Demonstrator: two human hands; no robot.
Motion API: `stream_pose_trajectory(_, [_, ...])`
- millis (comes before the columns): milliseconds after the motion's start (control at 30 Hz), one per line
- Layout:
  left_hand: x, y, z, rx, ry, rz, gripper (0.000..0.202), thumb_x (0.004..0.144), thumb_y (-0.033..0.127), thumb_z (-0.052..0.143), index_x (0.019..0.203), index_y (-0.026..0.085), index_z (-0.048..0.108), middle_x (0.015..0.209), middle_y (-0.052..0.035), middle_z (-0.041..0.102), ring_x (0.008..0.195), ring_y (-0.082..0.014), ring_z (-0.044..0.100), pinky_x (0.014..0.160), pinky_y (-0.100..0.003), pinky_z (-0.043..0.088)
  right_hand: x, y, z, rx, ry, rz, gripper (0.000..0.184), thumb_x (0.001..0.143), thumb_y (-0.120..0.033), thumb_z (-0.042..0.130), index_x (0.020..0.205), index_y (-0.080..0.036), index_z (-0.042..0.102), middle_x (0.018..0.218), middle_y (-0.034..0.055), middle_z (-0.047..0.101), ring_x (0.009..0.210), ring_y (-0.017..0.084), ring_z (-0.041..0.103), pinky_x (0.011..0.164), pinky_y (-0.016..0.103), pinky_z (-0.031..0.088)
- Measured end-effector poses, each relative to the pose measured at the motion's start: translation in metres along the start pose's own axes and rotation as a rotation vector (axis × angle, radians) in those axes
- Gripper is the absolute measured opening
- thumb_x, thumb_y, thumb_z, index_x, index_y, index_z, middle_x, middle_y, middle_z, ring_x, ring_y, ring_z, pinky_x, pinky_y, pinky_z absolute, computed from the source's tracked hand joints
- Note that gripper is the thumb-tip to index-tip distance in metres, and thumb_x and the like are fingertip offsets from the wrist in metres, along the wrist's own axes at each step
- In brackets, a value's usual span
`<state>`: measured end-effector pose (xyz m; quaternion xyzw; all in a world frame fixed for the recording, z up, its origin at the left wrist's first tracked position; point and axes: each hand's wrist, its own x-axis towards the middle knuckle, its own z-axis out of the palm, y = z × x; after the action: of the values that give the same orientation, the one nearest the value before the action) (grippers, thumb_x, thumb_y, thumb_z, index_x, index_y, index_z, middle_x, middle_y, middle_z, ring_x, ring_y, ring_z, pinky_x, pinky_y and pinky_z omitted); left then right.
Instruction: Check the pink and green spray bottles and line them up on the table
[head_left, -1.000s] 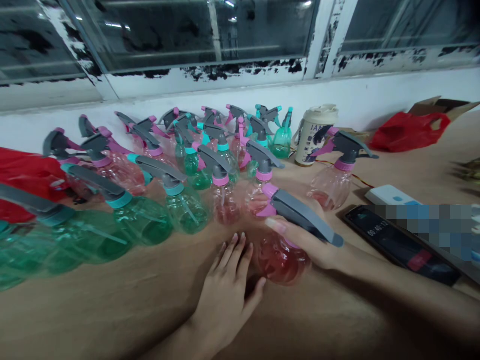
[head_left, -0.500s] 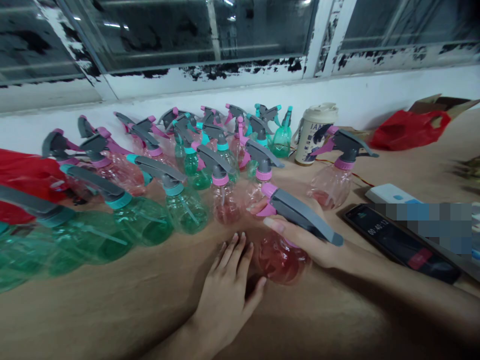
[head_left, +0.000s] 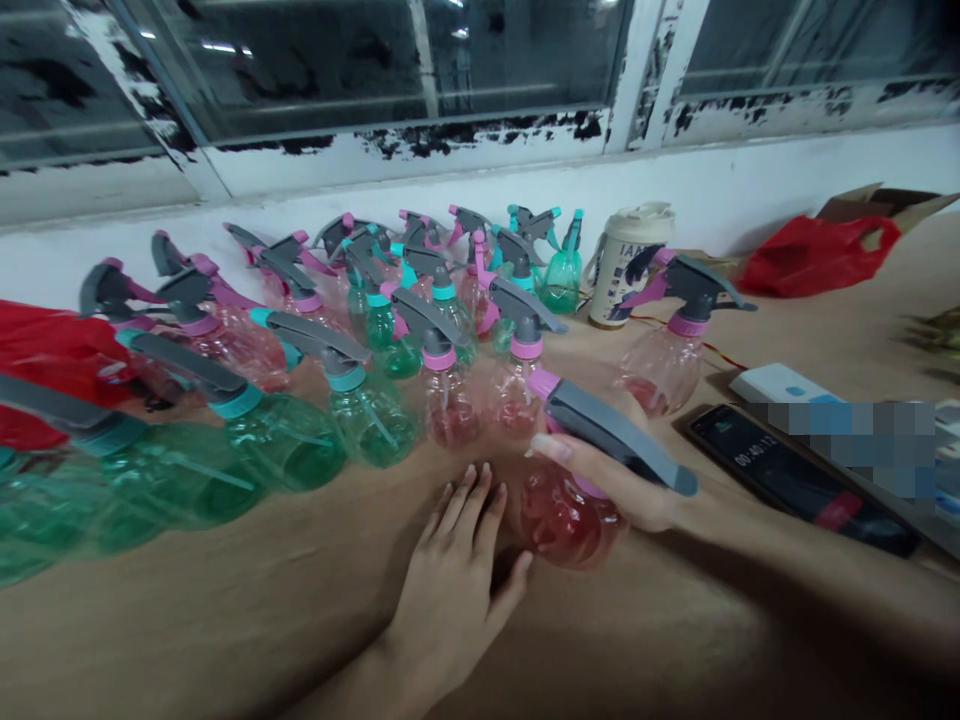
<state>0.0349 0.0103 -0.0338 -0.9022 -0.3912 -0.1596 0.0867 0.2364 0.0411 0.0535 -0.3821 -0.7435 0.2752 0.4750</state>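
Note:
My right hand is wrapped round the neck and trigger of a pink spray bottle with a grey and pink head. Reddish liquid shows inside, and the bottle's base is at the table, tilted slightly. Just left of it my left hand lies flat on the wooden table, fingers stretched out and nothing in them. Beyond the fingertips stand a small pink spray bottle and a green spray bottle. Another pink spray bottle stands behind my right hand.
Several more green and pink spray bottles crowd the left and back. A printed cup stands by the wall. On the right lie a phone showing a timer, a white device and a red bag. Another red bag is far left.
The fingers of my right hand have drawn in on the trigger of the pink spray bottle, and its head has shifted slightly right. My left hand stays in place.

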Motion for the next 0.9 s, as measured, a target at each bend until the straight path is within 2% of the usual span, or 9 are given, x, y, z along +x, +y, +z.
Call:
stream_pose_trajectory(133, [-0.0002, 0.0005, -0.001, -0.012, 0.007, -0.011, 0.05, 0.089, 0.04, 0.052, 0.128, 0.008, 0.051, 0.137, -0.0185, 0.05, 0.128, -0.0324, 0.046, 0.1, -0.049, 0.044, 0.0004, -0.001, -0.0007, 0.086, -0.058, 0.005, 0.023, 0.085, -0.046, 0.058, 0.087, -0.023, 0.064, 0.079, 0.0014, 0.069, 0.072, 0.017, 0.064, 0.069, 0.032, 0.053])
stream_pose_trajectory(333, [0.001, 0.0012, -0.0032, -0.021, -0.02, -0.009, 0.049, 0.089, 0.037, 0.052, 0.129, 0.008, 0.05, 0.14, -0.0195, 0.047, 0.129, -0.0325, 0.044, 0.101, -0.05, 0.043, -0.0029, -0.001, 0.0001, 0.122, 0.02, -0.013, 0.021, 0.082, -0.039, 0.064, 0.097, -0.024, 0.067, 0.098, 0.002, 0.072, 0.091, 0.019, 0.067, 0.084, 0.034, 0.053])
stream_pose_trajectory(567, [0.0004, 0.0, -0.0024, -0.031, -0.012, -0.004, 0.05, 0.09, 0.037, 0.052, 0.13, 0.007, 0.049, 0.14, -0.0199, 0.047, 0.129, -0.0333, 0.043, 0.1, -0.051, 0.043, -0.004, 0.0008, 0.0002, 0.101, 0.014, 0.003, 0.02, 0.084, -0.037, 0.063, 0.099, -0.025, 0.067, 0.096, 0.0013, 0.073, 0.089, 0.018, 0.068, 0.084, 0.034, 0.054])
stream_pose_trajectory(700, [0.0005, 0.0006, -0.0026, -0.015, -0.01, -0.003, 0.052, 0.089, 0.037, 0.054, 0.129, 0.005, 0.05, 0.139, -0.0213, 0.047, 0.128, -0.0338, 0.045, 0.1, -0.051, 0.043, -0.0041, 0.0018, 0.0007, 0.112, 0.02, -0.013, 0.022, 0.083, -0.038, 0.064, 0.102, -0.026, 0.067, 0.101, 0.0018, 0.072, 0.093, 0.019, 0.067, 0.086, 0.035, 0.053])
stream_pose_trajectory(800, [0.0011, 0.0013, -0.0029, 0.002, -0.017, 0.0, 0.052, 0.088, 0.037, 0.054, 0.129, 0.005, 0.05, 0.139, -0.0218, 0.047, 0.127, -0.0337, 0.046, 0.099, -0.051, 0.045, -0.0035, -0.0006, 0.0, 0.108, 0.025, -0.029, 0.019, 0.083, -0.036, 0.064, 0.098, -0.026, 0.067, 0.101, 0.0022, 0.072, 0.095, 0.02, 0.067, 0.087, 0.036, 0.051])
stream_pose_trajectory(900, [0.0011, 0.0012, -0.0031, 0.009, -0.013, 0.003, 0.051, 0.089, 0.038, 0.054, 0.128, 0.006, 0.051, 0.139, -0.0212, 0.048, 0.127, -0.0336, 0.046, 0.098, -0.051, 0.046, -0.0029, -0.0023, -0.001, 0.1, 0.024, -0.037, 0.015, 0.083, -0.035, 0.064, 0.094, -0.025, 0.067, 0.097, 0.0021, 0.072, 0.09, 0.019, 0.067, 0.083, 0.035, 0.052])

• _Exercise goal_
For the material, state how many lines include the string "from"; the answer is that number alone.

• _Response below_
2